▶ What is needed
If a line in the entries includes "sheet", show that line.

◆ ◆ ◆ ◆ ◆

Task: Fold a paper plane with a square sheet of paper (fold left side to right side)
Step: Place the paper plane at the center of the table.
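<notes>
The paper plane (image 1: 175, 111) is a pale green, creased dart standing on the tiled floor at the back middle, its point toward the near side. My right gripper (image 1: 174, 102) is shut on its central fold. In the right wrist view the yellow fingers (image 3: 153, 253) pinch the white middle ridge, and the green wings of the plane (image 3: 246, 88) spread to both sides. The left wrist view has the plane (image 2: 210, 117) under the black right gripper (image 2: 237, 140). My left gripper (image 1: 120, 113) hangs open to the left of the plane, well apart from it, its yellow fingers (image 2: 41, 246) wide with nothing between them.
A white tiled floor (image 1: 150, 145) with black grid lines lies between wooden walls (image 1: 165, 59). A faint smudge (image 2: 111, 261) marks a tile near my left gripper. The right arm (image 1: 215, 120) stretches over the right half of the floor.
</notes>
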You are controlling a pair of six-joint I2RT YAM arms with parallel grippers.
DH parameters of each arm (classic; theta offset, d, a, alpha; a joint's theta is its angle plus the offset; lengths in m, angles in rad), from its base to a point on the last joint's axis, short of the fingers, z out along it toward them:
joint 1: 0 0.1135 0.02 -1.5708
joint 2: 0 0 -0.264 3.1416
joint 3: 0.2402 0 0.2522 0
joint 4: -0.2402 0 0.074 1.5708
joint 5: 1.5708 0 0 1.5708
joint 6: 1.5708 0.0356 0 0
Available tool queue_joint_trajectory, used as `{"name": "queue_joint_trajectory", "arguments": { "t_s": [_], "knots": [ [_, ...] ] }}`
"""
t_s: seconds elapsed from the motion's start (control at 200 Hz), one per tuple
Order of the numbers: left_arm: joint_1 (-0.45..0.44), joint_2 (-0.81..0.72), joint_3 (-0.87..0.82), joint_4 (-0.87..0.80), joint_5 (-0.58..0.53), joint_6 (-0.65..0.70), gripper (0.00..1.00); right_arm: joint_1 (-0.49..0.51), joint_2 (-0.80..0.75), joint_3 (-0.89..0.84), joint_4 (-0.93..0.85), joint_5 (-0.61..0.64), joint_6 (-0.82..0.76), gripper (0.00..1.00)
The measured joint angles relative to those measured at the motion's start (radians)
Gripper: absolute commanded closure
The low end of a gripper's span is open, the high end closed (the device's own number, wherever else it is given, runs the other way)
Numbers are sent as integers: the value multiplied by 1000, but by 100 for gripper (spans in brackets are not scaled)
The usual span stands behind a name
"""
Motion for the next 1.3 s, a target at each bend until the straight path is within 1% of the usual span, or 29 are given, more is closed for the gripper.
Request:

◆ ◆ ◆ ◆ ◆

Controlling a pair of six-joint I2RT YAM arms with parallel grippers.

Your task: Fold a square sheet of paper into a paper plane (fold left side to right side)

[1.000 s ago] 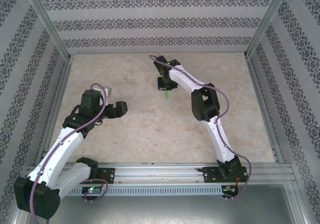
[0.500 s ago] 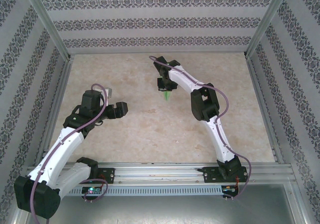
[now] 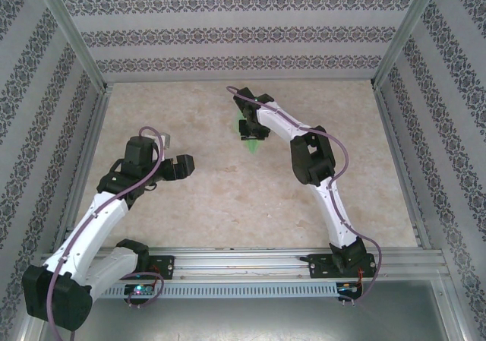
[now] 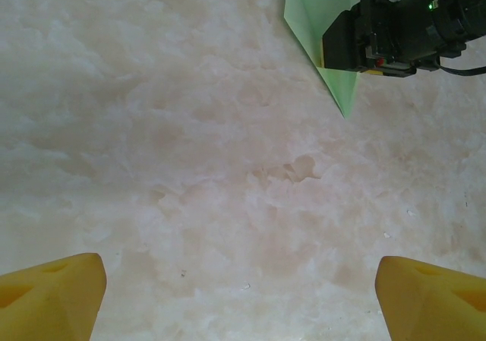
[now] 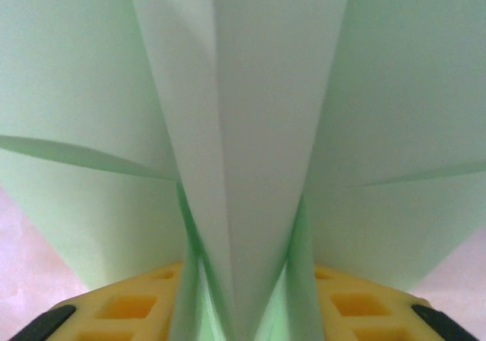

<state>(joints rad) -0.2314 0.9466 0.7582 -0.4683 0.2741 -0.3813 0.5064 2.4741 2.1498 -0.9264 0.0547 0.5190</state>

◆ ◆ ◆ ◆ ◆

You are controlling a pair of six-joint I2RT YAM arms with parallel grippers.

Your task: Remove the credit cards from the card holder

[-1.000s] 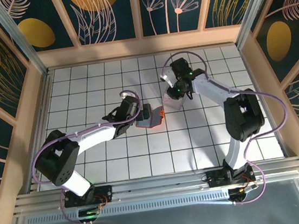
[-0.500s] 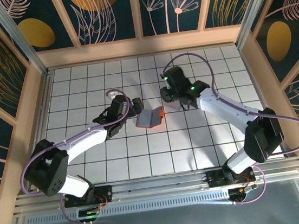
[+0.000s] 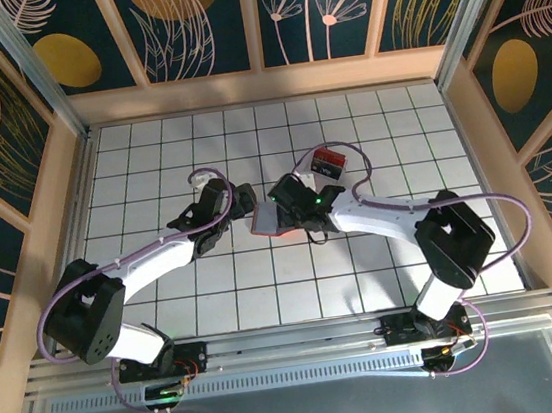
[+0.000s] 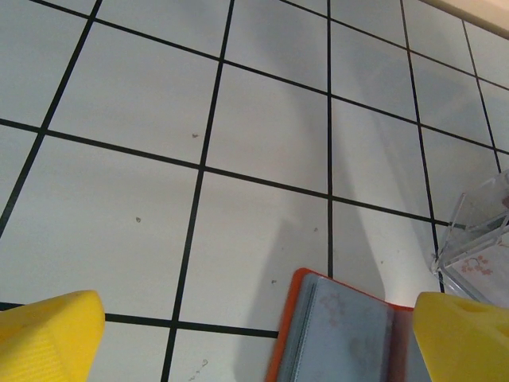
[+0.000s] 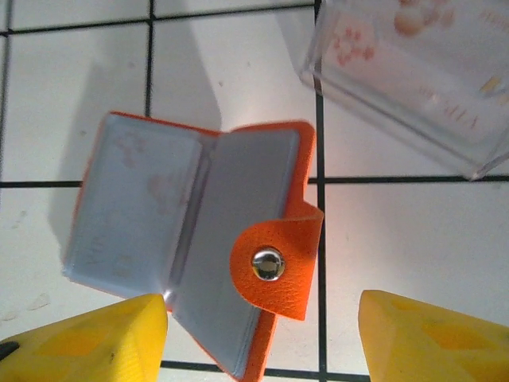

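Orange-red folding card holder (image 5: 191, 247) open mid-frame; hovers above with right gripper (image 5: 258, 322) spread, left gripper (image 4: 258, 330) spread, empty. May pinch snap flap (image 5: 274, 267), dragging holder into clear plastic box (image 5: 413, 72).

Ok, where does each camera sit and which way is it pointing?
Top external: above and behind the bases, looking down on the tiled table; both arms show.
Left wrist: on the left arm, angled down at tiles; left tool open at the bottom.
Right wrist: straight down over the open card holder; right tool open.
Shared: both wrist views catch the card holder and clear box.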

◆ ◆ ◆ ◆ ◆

▶ Written response
Task: Fold a paper plane with a square sheet of paper (fold left side to right side)
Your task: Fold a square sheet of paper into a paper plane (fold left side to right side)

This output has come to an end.